Franck Pachot for YugabyteDB

Posted on Feb 6, 2023 • Edited on Jan 27

YugabyteDB Recovery Time Objective (RTO) with PgBench: continuous availability with max. 15s latency on infrastructure failure

#yugabytedb #resilience #distributed #database

Note: the screenshot originates from HTAP Summit 2023 where LinkedIn presented their evaluation of Distributed SQL database. It displays identical resilience, on a large scale experiment, as what is described in this blog post.

In Comparing the Maximum Availability of YugabyteDB and Oracle Database I've written that YugabyteDB RTO (Recovery Time Objective) is 3 seconds for Raft Leader re-election (+TCP timeout if they have to re-connect).
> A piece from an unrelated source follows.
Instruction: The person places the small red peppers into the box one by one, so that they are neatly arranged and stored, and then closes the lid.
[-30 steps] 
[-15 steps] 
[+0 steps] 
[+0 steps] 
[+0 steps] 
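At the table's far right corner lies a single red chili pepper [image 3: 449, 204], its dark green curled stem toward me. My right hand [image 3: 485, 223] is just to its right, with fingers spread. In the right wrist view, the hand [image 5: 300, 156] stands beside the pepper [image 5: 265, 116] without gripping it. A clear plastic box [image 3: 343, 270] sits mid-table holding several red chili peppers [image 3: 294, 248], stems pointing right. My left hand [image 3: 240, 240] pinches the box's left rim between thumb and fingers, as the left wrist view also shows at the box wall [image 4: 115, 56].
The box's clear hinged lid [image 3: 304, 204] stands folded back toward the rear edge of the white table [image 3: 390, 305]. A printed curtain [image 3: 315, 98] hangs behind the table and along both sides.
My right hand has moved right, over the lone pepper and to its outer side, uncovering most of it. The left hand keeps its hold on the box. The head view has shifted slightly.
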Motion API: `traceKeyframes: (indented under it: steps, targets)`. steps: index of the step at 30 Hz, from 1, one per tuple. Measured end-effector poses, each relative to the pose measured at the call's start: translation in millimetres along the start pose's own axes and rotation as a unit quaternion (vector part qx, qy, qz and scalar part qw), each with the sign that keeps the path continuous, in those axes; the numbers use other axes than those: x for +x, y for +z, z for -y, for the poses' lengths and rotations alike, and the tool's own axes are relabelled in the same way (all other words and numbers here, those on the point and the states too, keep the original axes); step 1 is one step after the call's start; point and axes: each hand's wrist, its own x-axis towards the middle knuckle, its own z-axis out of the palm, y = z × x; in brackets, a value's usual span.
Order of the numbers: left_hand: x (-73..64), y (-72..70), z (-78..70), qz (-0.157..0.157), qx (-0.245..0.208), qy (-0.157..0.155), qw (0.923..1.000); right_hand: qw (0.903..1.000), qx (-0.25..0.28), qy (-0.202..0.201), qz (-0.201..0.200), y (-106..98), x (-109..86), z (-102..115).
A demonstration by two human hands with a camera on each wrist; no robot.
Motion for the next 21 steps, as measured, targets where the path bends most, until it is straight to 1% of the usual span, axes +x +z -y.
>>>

This article explains what it means, from an application point of view, with an example using pgbench.

RTO and RPO: a Disaster Recovery concept

When looking at Disaster Recovery, the two main goals that drive the database protection for infrastructure failures are:

Recovery Point Objective (RPO) which is the amount, as a time window before the failure, of committed transactions that can be lost in case of recovery
Recovery Time Objective (RTO) which is the amount of time it takes to recover, which is adding some unavailability time to the outage

The Wikipedia article illustrates them as:

Those definitions apply to Disaster Recovery, as when a Data Center is destroyed, and the only data available is a far-away backup or standby database. The RPO is the time when the last committed transactions were received, in the remote site, by file transfer or log shipping. RPO=0 is possible only when the WAL shipping is synchronous, when the data centers are not too far, like between cloud Availability Zones.
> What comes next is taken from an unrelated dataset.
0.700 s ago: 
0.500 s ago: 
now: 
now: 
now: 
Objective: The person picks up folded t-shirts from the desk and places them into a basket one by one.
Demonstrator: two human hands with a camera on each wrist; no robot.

It is harder to have RTO close to zero for Disaster Recovery. First, if RPO>0, there's a risk of data loss. In this case, the recovery usually involves a human decision to see if it is better to wait for the primary site to be repaired, with the latest transactions, or restore the service with some lost transactions. Human decisions take time (waking up in the night, getting reliable information about the scope of the failure, estimating of the outage duration, manager approval for data loss). Even when RPO=0 and the failover is fully automated, RTO takes time to detect the failure, and waits for some timeouts because you probably don't want to failover if the network is down for, say, 30 seconds only. There are additional operations involved after failover in a monolithic database: application connection, backups, monitoring, new standby.

This delay is set as FastStartFailoverThreshold in Oracle Data Guard or primary_start_timeout+loop_wait in Patroni. It is a balance between fast recovery in case of disaster and availability during transient failures.

Primary/Standby databases

With traditional databases, Disaster Recovery and High Availability have different goals. To guarantee no data loss (RPO=0), the time you wait before a failover (RTO) will increase the time when the primary stalls on commit before returning an error. During a network partition, you don't want to commit some transactions when they are not guaranteed to be protected by the standby. With the time to failover added to it, it brings the RTO to several minutes. All transactions are blocked for, typically, more than the application timeout and the user receives an error. The database is fully unavailable for, at least, the RTO. The application load balancer switches to a static maintenance screen during that time.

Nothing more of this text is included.